▸ TASK TO CARRY OUT:
An exact copy of the listing below is the answer, with the pictures removed.

▸ DATA BLOCK:
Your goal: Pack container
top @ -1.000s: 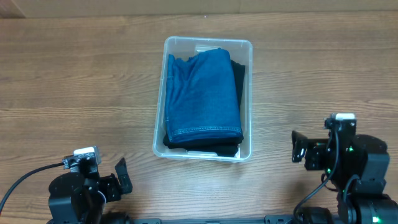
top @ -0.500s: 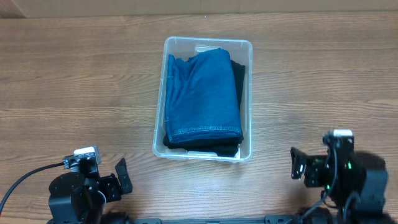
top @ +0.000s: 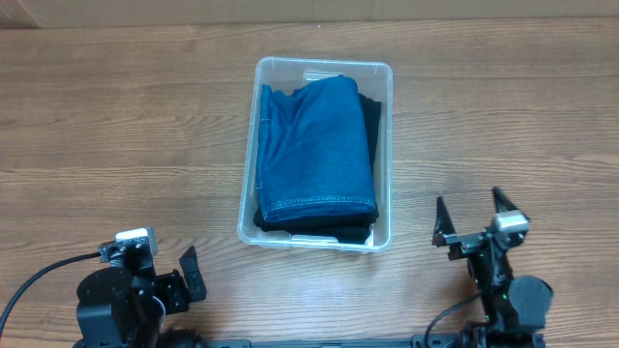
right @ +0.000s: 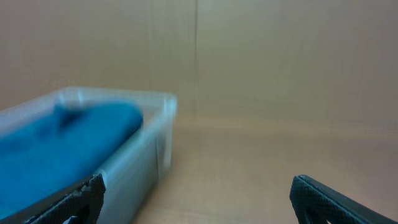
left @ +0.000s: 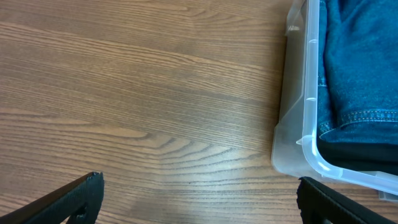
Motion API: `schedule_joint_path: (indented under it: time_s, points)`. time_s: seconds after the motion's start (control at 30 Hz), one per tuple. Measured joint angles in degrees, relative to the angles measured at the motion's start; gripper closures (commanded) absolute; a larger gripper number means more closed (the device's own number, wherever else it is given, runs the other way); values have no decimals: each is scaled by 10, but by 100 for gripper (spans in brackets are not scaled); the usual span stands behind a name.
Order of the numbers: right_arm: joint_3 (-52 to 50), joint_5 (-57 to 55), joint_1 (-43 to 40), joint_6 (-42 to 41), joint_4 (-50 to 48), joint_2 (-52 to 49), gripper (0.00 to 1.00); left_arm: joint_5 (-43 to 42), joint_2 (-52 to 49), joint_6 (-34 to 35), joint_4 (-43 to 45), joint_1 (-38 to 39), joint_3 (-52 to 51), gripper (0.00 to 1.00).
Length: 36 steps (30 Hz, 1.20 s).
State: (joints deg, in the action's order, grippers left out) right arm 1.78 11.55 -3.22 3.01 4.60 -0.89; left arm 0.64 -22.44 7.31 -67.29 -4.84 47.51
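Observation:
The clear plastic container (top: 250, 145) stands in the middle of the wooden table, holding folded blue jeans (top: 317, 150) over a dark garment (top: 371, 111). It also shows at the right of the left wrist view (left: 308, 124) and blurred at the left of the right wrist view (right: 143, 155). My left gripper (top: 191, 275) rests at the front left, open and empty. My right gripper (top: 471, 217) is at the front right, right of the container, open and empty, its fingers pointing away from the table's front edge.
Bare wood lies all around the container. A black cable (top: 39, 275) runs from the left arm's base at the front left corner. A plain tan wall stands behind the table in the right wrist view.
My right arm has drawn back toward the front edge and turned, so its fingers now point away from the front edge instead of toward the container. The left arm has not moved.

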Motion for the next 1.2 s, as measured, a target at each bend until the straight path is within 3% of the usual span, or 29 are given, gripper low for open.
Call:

▸ RESULT BELOW:
Your goal: Pack container
top @ -1.000s: 
top @ -0.500s: 
top @ +0.000s: 
right @ +0.000s: 
left @ +0.000s: 
Motion API: `schedule_joint_path: (indented under it: time_s, points)`. time_s: seconds after the motion's start (control at 30 Hz), one per tuple. Measured joint angles in degrees, relative to the angles measured at the motion's start; gripper closures (commanded) absolute; a larger gripper number means more closed (the device's own number, wherever else it is given, runs the other way); values have no decimals: each is scaled by 10, but by 100 for gripper (spans in brackets are not scaled); the usual span stands behind a name.
Order of the numbers: right_arm: joint_3 (-52 to 50), joint_5 (-57 to 55), joint_1 (-43 to 40), joint_6 (-42 to 41), joint_4 (-50 to 48), joint_2 (-52 to 49), gripper (0.00 to 1.00); left_arm: joint_5 (-43 to 42), joint_2 (-52 to 49), joint_6 (-34 to 35), joint_4 (-43 to 45), joint_1 (-38 to 39), joint_3 (-52 to 51), gripper (0.00 to 1.00).
Length: 36 steps (30 Hz, 1.20 s).
State: (joints deg, in the action's order, grippers left out) right arm 1.78 11.55 -3.22 3.01 4.60 -0.89; left arm 0.64 -22.44 7.31 -67.29 -4.84 47.51
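Observation:
The clear plastic container (top: 250, 145) stands in the middle of the wooden table, holding folded blue jeans (top: 317, 150) over a dark garment (top: 371, 111). It also shows at the right of the left wrist view (left: 308, 124) and blurred at the left of the right wrist view (right: 143, 155). My left gripper (top: 191, 275) rests at the front left, open and empty. My right gripper (top: 471, 217) is at the front right, right of the container, open and empty, its fingers pointing away from the table's front edge.
Bare wood lies all around the container. A black cable (top: 39, 275) runs from the left arm's base at the front left corner. A plain tan wall stands behind the table in the right wrist view.
My right arm has drawn back toward the front edge and turned, so its fingers now point away from the front edge instead of toward the container. The left arm has not moved.
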
Motion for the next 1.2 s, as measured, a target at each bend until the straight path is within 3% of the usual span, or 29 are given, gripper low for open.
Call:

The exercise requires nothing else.